-- Opening Marker --

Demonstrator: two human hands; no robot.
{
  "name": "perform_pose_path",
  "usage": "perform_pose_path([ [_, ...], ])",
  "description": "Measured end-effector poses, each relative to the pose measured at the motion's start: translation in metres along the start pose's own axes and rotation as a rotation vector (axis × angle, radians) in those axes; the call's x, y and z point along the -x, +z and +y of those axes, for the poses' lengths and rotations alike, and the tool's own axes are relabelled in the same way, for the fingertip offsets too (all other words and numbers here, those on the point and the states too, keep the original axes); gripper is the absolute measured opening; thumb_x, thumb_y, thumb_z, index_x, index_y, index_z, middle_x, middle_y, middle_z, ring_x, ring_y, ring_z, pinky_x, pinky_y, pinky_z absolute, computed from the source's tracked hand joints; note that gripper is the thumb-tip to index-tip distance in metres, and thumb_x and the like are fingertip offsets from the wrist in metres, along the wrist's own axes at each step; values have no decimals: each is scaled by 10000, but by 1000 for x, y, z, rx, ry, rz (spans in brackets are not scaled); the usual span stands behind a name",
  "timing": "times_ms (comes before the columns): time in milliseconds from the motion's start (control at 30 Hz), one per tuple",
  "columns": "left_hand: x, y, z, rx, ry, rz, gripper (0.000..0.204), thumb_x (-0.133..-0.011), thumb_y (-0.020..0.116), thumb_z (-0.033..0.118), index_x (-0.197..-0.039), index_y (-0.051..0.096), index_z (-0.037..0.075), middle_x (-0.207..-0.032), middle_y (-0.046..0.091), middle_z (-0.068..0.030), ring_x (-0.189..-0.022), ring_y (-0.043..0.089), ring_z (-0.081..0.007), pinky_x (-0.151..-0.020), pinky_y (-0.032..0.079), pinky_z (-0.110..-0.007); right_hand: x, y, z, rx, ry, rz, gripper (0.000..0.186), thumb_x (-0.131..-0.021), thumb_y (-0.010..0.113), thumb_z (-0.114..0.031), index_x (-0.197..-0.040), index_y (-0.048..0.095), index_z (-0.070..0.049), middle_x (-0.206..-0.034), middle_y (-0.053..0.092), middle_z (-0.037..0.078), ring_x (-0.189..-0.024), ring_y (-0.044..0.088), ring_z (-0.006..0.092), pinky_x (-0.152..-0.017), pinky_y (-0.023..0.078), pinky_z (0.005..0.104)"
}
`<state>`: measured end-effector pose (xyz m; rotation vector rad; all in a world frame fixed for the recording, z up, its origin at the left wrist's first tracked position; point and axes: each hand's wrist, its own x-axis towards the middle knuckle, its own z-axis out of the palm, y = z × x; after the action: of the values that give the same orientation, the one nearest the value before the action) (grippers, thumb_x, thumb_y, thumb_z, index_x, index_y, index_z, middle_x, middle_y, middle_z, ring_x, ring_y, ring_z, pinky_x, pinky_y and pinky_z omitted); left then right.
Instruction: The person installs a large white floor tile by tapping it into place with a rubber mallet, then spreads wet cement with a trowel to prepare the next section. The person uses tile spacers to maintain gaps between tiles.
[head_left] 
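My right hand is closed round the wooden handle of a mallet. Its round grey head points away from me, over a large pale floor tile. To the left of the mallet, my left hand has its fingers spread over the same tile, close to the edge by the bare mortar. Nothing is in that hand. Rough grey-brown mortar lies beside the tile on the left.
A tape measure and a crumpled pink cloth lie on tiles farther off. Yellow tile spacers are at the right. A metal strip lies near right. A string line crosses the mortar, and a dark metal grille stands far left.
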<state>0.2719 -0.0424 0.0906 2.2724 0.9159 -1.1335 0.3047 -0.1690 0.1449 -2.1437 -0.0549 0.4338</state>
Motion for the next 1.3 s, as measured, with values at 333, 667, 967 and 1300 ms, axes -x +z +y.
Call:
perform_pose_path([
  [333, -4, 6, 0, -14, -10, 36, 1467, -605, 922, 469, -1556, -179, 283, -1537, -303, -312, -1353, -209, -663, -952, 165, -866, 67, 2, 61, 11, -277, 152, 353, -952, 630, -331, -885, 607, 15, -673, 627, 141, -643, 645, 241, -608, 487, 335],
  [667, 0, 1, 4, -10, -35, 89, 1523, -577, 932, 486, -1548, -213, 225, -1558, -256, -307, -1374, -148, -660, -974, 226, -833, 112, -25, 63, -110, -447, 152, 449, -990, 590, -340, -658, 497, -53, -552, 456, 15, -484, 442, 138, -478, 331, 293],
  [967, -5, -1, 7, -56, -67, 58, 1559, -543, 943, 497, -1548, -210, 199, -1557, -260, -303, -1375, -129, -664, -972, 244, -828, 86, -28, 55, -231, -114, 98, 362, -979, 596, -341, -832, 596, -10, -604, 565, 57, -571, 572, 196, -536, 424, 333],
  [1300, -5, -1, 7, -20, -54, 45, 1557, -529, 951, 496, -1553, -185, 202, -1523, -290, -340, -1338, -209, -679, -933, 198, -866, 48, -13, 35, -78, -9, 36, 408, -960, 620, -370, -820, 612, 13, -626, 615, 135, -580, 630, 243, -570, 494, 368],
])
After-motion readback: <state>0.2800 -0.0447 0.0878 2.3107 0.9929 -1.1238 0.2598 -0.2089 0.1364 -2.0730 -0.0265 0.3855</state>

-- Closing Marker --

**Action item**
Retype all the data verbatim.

**Reply to the exercise**
Demonstrator: two human hands; no robot.
{
  "name": "perform_pose_path",
  "usage": "perform_pose_path([ [_, ...], ])",
  "description": "Measured end-effector poses, each relative to the pose measured at the motion's start: translation in metres along the start pose's own axes and rotation as a rotation vector (axis × angle, radians) in those axes; the call's x, y and z point along the -x, +z and +y of those axes, for the poses' lengths and rotations alike, and the tool's own axes are relabelled in the same way, for the fingertip offsets too (all other words and numbers here, those on the point and the states too, keep the original axes); gripper is the absolute measured opening; thumb_x, thumb_y, thumb_z, index_x, index_y, index_z, middle_x, middle_y, middle_z, ring_x, ring_y, ring_z, pinky_x, pinky_y, pinky_z absolute, computed from the source's tracked hand joints; note that gripper is the thumb-tip to index-tip distance in metres, and thumb_x and the like are fingertip offsets from the wrist in metres, along the wrist's own axes at each step; values have no decimals: each is scaled by 10000, but by 1000 for x, y, z, rx, ry, rz (spans in brackets are not scaled); the usual span stands behind a name",
  "timing": "times_ms (comes before the columns): time in milliseconds from the motion's start (control at 30 Hz), one per tuple",
  "columns": "left_hand: x, y, z, rx, ry, rz, gripper (0.000..0.204), thumb_x (-0.133..-0.011), thumb_y (-0.020..0.116), thumb_z (-0.033..0.118), index_x (-0.197..-0.039), index_y (-0.051..0.096), index_z (-0.037..0.075), middle_x (-0.207..-0.032), middle_y (-0.046..0.091), middle_z (-0.068..0.030), ring_x (-0.189..-0.022), ring_y (-0.043..0.089), ring_z (-0.081..0.007), pinky_x (-0.151..-0.020), pinky_y (-0.032..0.079), pinky_z (-0.110..-0.007); right_hand: x, y, z, rx, ry, rz, gripper (0.000..0.186), thumb_x (-0.131..-0.021), thumb_y (-0.010..0.113), thumb_z (-0.114..0.031), index_x (-0.197..-0.040), index_y (-0.048..0.095), index_z (-0.070..0.049), middle_x (-0.206..-0.034), middle_y (-0.053..0.092), middle_z (-0.037..0.078), ring_x (-0.189..-0.024), ring_y (-0.044..0.088), ring_z (-0.006..0.092), pinky_x (-0.152..-0.017), pinky_y (-0.023..0.078), pinky_z (0.005..0.104)"
}
`<state>`: measured end-effector pose (xyz m; rotation vector rad; all in a world frame fixed for the recording, z up, its origin at the left wrist's first tracked position; point and axes: each hand's wrist, its own x-axis towards the middle knuckle, its own z-axis out of the palm, y = z × x; after the action: of the values that give the same orientation, the one nearest the value before the action) (grippers, thumb_x, thumb_y, thumb_z, index_x, index_y, index_z, middle_x, middle_y, middle_z, ring_x, ring_y, ring_z, pinky_x, pinky_y and pinky_z omitted); left then right.
Instruction: The person installs a large white floor tile by tapping it into place with a rubber mallet, then spreads wet cement with a trowel to prepare the next section. The person uses tile spacers to maintain gaps between tiles.
[head_left] 
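My right hand is closed round the wooden handle of a mallet. Its round grey head points away from me, over a large pale floor tile. To the left of the mallet, my left hand has its fingers spread over the same tile, close to the edge by the bare mortar. Nothing is in that hand. Rough grey-brown mortar lies beside the tile on the left.
A tape measure and a crumpled pink cloth lie on tiles farther off. Yellow tile spacers are at the right. A metal strip lies near right. A string line crosses the mortar, and a dark metal grille stands far left.
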<state>0.2719 -0.0424 0.0906 2.2724 0.9159 -1.1335 0.3047 -0.1690 0.1449 -2.1437 -0.0549 0.4338</state>
Motion for the next 1.3 s, as measured, with values at 333, 667, 967 and 1300 ms, axes -x +z +y.
Call:
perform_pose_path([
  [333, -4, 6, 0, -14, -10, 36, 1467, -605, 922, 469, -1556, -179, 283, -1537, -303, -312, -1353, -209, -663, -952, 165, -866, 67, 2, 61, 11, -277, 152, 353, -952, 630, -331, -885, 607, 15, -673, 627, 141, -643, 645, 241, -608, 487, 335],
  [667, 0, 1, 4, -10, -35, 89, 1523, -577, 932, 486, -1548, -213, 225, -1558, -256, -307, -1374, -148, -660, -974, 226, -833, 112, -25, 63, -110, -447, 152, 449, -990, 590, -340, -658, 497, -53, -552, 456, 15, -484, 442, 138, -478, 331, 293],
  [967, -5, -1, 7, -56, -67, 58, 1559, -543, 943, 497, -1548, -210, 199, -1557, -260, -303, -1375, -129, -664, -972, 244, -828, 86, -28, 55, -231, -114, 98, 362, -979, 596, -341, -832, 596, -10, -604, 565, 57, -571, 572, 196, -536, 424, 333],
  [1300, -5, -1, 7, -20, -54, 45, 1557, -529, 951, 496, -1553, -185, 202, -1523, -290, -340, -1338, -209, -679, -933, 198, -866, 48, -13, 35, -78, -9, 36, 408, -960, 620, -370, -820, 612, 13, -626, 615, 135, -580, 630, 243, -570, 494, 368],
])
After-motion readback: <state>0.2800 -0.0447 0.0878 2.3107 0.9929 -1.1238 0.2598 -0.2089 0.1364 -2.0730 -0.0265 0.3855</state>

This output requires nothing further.